**EXERCISE AIM:**
Set down exactly the lines below between the line holding "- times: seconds" and the line holding "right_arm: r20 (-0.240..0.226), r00", inclusive; no other line belongs in the answer.

**PROVIDED ENTRIES:**
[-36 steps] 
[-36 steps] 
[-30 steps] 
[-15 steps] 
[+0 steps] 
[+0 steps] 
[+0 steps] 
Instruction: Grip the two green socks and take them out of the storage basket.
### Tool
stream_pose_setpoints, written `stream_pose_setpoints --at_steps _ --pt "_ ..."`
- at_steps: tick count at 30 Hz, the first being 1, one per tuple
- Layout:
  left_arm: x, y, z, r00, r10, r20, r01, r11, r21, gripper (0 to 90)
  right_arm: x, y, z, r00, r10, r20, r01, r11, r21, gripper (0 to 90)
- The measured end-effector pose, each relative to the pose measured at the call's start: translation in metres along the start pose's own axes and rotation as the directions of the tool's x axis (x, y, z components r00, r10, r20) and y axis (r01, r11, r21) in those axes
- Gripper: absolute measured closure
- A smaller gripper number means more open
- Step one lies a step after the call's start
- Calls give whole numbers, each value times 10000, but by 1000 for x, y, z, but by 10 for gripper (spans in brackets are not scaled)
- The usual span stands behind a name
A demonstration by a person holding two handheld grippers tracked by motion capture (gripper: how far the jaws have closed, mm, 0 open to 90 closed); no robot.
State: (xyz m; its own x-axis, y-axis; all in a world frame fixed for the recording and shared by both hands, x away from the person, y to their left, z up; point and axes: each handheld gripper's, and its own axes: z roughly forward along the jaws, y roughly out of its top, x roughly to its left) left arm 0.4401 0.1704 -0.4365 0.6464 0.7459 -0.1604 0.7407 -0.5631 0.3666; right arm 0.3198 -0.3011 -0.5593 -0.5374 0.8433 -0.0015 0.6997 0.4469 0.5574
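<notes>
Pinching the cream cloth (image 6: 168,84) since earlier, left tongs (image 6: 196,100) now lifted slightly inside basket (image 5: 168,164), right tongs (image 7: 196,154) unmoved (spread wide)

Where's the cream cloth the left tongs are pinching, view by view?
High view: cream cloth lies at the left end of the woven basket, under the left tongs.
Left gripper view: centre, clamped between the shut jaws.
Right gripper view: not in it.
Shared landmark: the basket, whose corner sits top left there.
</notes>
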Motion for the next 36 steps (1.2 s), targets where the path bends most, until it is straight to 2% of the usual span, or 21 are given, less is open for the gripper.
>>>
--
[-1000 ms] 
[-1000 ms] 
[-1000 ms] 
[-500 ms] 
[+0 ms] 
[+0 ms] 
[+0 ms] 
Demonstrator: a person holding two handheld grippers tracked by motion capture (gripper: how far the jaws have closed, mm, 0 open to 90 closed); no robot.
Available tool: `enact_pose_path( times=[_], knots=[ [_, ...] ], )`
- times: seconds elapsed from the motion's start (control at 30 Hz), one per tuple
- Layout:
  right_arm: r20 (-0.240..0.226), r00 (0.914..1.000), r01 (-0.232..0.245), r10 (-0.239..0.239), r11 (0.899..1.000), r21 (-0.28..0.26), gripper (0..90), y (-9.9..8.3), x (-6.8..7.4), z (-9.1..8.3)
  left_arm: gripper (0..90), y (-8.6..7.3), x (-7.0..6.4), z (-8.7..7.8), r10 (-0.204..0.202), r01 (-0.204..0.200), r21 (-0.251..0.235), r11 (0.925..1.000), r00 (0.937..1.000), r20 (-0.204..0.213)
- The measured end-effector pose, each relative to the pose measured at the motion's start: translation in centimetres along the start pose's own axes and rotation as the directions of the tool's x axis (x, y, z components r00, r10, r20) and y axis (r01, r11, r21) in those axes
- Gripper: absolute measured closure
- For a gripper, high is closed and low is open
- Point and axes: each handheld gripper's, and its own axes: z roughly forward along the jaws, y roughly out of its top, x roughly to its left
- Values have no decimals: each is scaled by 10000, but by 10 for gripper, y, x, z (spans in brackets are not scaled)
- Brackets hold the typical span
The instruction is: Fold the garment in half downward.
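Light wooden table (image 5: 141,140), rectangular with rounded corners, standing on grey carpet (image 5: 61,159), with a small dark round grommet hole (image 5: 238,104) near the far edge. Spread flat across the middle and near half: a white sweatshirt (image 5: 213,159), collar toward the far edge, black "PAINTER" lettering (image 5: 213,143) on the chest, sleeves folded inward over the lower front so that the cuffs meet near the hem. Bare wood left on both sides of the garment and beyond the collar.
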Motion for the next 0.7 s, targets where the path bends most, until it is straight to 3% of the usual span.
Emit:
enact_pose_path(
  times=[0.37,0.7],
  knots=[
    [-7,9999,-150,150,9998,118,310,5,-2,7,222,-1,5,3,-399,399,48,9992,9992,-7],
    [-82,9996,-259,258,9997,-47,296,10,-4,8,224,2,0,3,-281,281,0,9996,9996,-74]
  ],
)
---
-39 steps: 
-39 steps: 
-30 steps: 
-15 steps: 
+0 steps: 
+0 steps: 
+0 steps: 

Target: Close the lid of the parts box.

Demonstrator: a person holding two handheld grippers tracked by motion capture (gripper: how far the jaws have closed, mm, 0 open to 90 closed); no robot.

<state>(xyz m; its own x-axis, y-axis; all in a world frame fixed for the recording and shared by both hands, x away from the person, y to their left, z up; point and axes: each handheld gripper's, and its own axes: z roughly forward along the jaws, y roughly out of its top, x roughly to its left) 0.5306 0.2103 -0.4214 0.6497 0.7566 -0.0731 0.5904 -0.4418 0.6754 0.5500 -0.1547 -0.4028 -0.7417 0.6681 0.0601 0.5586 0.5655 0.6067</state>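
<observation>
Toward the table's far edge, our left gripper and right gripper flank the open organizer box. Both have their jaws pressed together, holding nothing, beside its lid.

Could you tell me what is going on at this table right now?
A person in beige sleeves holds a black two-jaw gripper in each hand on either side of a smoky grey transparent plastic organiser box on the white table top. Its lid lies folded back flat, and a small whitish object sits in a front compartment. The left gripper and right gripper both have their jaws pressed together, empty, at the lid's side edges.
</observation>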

**FINISHED TASK:**
- times: seconds elapsed from the motion's start (control at 30 Hz), one per tuple
- Layout:
  right_arm: r20 (-0.240..0.226), r00 (0.914..1.000), r01 (-0.232..0.245), r10 (-0.239..0.239), r11 (0.899..1.000), r21 (-0.28..0.26), gripper (0..90), y (-9.9..8.3), x (-6.8..7.4), z (-9.1..8.3)

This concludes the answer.